Posted by **Anonymous** on Thursday, November 8, 2007 at 6:17pm.

Prove:

1 + 1/tan^2y = 1/sin^2y

My Answer:

LS:

= 1 + 1/tan^2y

= (sin^2y + cos^2y) + 1 /(sin^2y/cos^2y)

= (sin^2y + cos^2y) + 1 x (cos^2y/sin^2y)

= (sin^2y + cos^2y) + (sin^2y + cos^2y) (cos^2y/sin^2y)

= (sin^2y + cos^2y) + (sin^2y + cos^2y)(sin^2y) / (sin^2y)(cos^2y/sin^2y)

... And now I confuse myself

Where did I go wrong? And please direct me on how to fix it?

- Mathematics - Trigonometric Identities -
**Reiny**, Thursday, November 8, 2007 at 6:33pmyou confused me too

I will start again with

LS = 1 + cot^2 y

= 1 + cos^2 y/sin^2 y , now find a common denominator

= (sin^2 y + cos^2 y) / sin^2 y, but sin^2 y + cos^2 y=1

= 1/sin^2 y

= RS

- Mathematics - Trigonometric Identities -
**Anonymous**, Thursday, November 8, 2007 at 6:37pmI'm not suppose to use the inverse identities yet ...

- Mathematics - Trigonometric Identities -
**Reiny**, Thursday, November 8, 2007 at 6:49pmok, then in

LS = 1 + 1/tan^2y

= 1 + 1/(sin^2 / cos^2 y)

= 1 + (cos^2 y)/(sin^2 y)

= ... my second line

surely you are going to use tanx = sinx/cosx !!!

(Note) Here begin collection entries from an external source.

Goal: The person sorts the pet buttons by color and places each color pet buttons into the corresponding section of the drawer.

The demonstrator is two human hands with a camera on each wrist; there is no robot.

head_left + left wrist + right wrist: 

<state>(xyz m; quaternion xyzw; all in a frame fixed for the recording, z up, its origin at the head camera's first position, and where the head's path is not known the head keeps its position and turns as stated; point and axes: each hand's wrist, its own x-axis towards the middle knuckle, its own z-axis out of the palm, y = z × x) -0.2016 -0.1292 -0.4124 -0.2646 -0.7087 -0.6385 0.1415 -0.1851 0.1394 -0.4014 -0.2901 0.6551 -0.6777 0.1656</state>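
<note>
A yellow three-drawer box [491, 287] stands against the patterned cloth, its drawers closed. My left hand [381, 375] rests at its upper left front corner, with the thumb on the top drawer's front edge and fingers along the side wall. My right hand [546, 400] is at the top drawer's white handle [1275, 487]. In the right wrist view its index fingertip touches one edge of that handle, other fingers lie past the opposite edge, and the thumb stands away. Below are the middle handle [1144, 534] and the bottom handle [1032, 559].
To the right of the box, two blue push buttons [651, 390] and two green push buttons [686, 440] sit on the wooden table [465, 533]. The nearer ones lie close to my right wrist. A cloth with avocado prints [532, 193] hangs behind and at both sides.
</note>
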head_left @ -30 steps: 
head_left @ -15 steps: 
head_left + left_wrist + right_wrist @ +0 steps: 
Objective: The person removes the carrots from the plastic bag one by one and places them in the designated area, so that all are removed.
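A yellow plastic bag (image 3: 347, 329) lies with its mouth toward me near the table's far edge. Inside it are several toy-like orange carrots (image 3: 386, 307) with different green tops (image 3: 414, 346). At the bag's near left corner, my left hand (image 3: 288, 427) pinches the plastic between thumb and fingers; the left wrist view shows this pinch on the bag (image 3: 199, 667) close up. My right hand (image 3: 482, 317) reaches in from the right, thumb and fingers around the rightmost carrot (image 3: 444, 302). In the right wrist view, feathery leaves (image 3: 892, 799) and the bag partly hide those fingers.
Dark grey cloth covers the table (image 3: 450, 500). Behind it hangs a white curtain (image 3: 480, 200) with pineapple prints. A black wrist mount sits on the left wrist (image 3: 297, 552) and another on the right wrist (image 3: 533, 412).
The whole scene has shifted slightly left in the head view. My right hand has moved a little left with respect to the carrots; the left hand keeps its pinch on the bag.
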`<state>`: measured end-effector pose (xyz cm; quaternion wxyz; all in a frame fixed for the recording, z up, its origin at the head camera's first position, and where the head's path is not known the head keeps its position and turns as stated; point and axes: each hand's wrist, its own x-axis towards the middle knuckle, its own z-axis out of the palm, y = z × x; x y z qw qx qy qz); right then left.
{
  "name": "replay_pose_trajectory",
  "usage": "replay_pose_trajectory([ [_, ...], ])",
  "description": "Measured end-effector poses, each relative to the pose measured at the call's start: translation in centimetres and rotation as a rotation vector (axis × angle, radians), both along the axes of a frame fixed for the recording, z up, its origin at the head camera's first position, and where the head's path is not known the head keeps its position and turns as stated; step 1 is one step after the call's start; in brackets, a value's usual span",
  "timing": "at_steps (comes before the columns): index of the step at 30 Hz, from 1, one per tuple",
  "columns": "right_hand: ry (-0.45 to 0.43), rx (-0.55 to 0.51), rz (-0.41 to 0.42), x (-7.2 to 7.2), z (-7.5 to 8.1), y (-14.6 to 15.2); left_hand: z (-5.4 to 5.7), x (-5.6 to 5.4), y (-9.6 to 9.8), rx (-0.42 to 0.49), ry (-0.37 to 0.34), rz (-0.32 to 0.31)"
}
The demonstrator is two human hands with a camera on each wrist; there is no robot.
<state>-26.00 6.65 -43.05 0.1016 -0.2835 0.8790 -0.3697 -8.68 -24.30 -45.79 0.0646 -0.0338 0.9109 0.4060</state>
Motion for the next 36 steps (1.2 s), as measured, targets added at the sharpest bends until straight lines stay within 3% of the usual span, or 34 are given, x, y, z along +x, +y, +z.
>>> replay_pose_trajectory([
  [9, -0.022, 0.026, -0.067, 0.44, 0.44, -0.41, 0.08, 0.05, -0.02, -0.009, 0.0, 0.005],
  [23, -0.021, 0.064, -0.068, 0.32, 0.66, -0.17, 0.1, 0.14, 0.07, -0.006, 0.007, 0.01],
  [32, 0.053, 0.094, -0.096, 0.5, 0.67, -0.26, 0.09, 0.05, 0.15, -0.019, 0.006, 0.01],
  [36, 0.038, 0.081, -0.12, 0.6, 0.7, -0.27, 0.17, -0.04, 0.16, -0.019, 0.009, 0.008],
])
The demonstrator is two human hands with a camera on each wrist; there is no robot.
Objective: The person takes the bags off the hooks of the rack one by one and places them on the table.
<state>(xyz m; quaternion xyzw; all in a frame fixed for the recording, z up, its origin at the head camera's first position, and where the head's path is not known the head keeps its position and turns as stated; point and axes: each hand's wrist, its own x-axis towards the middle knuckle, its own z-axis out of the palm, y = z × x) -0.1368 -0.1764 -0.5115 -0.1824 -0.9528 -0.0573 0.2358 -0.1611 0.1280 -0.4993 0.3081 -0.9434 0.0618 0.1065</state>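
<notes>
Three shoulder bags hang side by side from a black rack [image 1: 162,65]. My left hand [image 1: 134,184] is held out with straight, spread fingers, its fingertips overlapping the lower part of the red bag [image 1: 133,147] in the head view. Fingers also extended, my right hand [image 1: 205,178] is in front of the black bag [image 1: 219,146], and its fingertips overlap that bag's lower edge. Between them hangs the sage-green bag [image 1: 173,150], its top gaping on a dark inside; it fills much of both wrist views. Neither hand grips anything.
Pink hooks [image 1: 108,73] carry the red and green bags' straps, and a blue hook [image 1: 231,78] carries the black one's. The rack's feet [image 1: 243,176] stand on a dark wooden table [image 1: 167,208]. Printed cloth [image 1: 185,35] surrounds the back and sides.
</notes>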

we are not using "inverse identities" here

- Mathematics - Trigonometric Identities -
**Anonymous**, Thursday, November 8, 2007 at 6:52pmI meant the reciprocals of SOH CAH TOA

And ... I just got it

Here's my answer:

LS:

= 1 + 1/tan^2y

= 1 + 1/(sin^2y/cos^2y)

= 1 + 1(cos^2y/sin^2y)

= 1 + cos^2y / sin^2y

= 1 + 1-sin^2y / sin^2y

= 1(sin^2y) / sin^2y + 1 - sin^2y / sin^2y

= sin^2y + 1 - sin^2y / sin^2y

= 1/sin^2y

- Mathematics - Trigonometric Identities -
**Reiny**, Thursday, November 8, 2007 at 7:44pmyes

correct

- Mathematics - Trigonometric Identities -
**Reiny**, Thursday, November 8, 2007 at 8:13pmshould have taken a closer look at your solution.

the last few lines make no sense with "no brackets" being used

why don't you follow the steps of my original solution, it is so straightforward.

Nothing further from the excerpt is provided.